== Task to carry out ==
Print the listing in full, with no character changed.

** Opening Given material block **

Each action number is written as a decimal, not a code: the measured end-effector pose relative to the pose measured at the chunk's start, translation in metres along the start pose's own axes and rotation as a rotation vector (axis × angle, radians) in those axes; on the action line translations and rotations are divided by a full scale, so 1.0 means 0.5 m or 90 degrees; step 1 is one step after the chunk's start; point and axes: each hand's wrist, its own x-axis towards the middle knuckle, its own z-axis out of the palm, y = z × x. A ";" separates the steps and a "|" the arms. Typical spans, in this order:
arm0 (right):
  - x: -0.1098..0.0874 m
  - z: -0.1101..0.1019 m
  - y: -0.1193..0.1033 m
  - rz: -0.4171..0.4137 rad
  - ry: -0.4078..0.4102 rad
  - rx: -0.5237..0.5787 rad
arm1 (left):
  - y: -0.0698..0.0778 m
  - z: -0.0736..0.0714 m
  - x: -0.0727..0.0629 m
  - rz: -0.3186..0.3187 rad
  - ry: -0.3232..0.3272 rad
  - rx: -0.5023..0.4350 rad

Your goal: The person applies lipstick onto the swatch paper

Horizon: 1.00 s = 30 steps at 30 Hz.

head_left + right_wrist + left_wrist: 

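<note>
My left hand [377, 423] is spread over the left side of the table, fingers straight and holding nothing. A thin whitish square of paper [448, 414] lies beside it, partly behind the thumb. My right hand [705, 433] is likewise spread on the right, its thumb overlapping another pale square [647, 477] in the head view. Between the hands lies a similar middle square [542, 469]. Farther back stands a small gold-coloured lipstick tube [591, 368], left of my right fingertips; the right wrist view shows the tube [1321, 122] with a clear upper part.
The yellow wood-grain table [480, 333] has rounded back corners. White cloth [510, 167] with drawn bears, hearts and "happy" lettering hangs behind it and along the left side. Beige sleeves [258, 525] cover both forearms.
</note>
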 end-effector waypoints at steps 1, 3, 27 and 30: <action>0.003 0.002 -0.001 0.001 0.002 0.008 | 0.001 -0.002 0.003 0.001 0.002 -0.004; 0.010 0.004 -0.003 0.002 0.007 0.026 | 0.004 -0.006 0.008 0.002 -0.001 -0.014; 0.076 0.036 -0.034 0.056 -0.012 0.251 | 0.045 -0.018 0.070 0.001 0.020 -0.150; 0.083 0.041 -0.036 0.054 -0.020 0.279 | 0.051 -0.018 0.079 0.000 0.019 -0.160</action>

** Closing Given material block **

== Result below ==
Each action number is written as a decimal, not a code: the measured end-effector pose relative to the pose measured at the chunk's start, translation in metres along the start pose's own axes and rotation as a rotation vector (axis × angle, radians) in those axes; on the action line translations and rotations are divided by a full scale, so 1.0 means 0.5 m or 90 degrees; step 1 is one step after the chunk's start; point and axes: each hand's wrist, its own x-axis towards the middle knuckle, its own z-axis out of the palm, y = z × x. A ";" separates the steps and a "|" the arms. Typical spans, in this order:
arm0 (right):
  - x: -0.1098..0.0874 m
  - z: -0.1101..0.1019 m
  - y: -0.1193..0.1033 m
  - rz: -0.4171..0.4137 rad
  - ry: -0.4078..0.4102 rad
  - rx: -0.5237..0.5787 rad
arm1 (left):
  - y: -0.0698..0.0778 m
  - z: -0.0736..0.0714 m
  - x: -0.0727..0.0629 m
  - rz: -0.3186..0.3187 rad
  - ry: -0.3232..0.3272 rad
  - rx: -0.5023..0.4350 rad

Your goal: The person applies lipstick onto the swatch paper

Horizon: 1.00 s = 30 steps at 30 Hz.

head_left + right_wrist + left_wrist: 

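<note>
My left hand [377, 423] is spread over the left side of the table, fingers straight and holding nothing. A thin whitish square of paper [448, 414] lies beside it, partly behind the thumb. My right hand [705, 433] is likewise spread on the right, its thumb overlapping another pale square [647, 477] in the head view. Between the hands lies a similar middle square [542, 469]. Farther back stands a small gold-coloured lipstick tube [591, 368], left of my right fingertips; the right wrist view shows the tube [1321, 122] with a clear upper part.
The yellow wood-grain table [480, 333] has rounded back corners. White cloth [510, 167] with drawn bears, hearts and "happy" lettering hangs behind it and along the left side. Beige sleeves [258, 525] cover both forearms.
</note>
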 end-effector waypoints at steps 1, 3, 27 and 30: <action>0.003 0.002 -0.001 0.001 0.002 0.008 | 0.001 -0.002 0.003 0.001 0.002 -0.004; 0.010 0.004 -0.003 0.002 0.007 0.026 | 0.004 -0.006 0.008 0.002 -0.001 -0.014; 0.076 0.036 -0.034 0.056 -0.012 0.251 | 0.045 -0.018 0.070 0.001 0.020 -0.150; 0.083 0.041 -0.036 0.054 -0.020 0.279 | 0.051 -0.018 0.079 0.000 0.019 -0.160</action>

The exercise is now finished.